En contrepoint de ces moments de vitalité collective, deux films évoquent, à travers des formes courtes, les lendemains qui déchantent (les "petits matins" de Klein). Des films tournés en juin ou durant l’été, dans lesquels pointent l’amertume des défaites et la colère des trahisons. La Reprise du travail aux usines Wonder porte le regard hors d’un périmètre étroitement parisien, pour aborder la lutte dans les usines et ce moment terrible de la reprise du travail à l’issue de la grève. Quelques minutes du désespoir d’une femme illustrent tout un pan de la condition ouvrière et les divisions de la gauche.
Que s’est-il passé en Mai ?, quant à lui, offre un regard poétique et décalé sur le soulèvement. Film cathartique, selon l’auteur Jean-Paul Savignac, il traque les signes de l’après-Mai qui subsistent au Quartier latin. Traces que l’on tente de gommer (les pavés recouverts de bitume, les graffitis repeints) mais traces têtues, qui disent que le "retour à la normale" ne viendra pas totalement à bout de ce qui s’est passé là et qui ne peut plus s’effacer.

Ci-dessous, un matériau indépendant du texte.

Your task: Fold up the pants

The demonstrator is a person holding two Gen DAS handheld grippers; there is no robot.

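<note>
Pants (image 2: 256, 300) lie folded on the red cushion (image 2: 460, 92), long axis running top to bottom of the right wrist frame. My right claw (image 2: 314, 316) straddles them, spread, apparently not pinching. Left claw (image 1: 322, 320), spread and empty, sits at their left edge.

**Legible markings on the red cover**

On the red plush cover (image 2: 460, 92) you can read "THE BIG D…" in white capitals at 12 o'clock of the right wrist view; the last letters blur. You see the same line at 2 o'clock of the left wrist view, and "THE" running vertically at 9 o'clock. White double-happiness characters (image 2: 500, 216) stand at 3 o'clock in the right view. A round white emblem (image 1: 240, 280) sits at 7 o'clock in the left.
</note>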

Réalisés au tout début de la décennie 1970, trois autres films s’inscrivent dans le mouvement du cinéma militant qui se développe après 68. Plutôt qu’aux luttes d’usine et au mouvement ouvrier au sens strict, ils s’intéressent à des conditions d’oppression spécifiques et à de nouvelles formes de contestation. Jusqu’au bout du collectif Cinélutte documente la situation des travailleurs immigrés recrutés par la grande industrie française et leur combat pour la reconnaissance de leurs droits. Conçu par le même groupe, Petites Têtes, Grandes Surfaces détaille les formes de prolétarisation du travail (des femmes) dans les hypermarchés en plein essor. Enfin, le prodigieux Le Front homosexuel d’action révolutionnaire (FHAR), réalisé par Carole Roussopoulos, saisit avec jubilation l’émergence des revendications gays et lesbiennes, qui mettent aussi en question un militantisme gauchiste souvent machiste.

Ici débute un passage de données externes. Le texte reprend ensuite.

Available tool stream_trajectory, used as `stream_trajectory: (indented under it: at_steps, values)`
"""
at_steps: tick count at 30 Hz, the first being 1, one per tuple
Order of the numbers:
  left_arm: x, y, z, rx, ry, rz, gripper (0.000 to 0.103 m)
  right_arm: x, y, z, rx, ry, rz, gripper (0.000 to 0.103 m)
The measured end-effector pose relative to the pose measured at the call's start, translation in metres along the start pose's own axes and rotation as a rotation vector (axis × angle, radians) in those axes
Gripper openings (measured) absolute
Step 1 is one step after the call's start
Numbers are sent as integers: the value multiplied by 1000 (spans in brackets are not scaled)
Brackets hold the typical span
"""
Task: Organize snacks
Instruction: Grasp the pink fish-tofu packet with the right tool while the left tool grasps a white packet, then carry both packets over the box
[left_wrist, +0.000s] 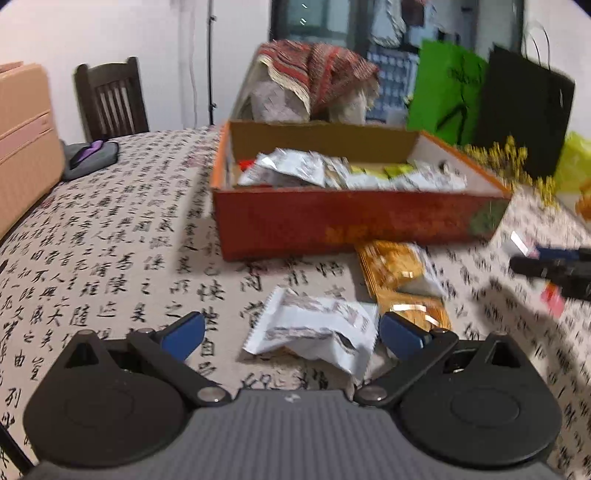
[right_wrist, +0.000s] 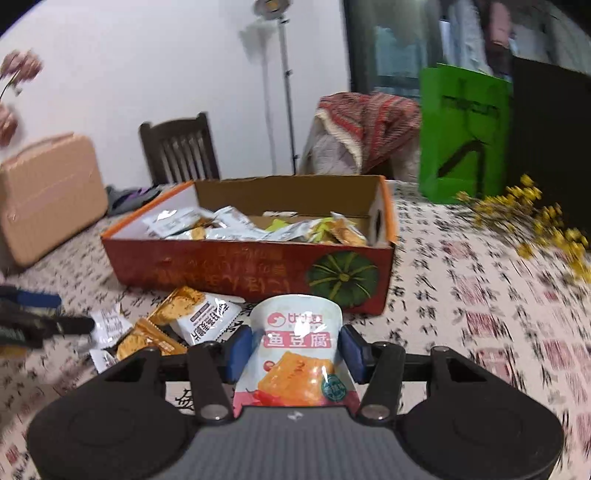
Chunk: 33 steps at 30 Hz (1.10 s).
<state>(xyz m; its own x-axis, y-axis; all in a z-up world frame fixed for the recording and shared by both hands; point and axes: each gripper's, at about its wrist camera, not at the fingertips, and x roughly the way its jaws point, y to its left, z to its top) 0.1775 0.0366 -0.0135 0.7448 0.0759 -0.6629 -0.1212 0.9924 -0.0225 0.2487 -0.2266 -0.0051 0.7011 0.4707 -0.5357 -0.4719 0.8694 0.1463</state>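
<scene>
Gripping a white fish-tofu snack packet (right_wrist: 295, 354) between its blue pads, the right tool (right_wrist: 295, 350) holds the pouch upright, clear of the worktop (right_wrist: 461, 332), with the orange cardboard box (right_wrist: 251, 269) straight ahead and near. The jaws stand partly closed, pressing the packet on both sides, so the pick looks done and the carry to the box is the step in hand. That box already holds a heap of silvery and yellow packets (right_wrist: 258, 227), which suggests a good part of the sorting is behind. The left tool (left_wrist: 291, 338) has its jaws wide open, one pad on either side of a crumpled white packet (left_wrist: 314, 332) that lies on the worktop; the pads do not press on it. Just beyond that packet lie orange-gold cracker packets (left_wrist: 399, 280), between it and the front wall of the box. For the right side, the next move calls for lifting the pouch above the box's front rim, bringing it over the heap, and only then letting go. For the left, it calls for closing squarely on the crumpled packet, whose loose wrapper may slip or fold under the pads.
</scene>
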Motion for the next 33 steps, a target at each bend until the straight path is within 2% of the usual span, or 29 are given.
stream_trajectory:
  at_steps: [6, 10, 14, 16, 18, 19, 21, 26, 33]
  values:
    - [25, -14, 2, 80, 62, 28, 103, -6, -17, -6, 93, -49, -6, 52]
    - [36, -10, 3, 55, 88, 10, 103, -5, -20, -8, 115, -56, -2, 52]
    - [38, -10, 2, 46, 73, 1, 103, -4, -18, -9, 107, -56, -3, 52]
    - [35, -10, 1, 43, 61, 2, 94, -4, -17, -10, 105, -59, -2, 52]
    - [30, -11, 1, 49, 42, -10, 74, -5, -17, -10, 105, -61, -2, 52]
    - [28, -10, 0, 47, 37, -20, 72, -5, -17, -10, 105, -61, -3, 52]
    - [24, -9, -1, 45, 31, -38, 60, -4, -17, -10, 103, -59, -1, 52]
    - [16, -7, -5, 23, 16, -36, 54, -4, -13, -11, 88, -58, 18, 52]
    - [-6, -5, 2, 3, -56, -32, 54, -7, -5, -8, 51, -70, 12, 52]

On le voit, ces films abordent des questions toujours pendantes, nous en rappelant les conditions d’émergence et l’histoire ainsi que les perspectives d’émancipation collective qui nourrissaient les années 1960-70. À côté d’un cinéma promoteur de mots d’ordre, ils marquent déjà un changement d’époque et de pratique cinématographique — sans doute plus attentive au présent immédiat et à la parole des individus eux-mêmes.
L’ensemble de ces films reflète globalement les points de vue des étudiants contestataires et des groupes gauchistes. Ils témoignent, sous des modalités diverses, de la façon dont des cinéastes ont voulu non seulement servir la révolution mais aussi transformer les manières de faire du cinéma. L’attention accordée à la parole, le désir de porter témoignage, la grande réactivité dans la mise en œuvre des films, la primauté du collectif de réalisation sur la figure de l’auteur, la volonté d’indépendance et la solidarité des réseaux d’action sont autant de caractères qui rompent avec les pratiques du cinéma commercial ou de la télévision publique d’alors.
Nous clôturons cette escale par le film qui, sans nul doute, "rembobine" le plus brillamment ces années 68. Couvrant toute la décennie 1967-1977, Le Fond de l’air est rouge, impressionnante fresque de Chris Marker, raconte un mouvement protéiforme à l’échelle planétaire, dont le Mai français ne fut que l’un des moments, restituant le grain des événements, fidèle au lyrisme de l’élan révolutionnaire, malgré les défaites et les désillusions.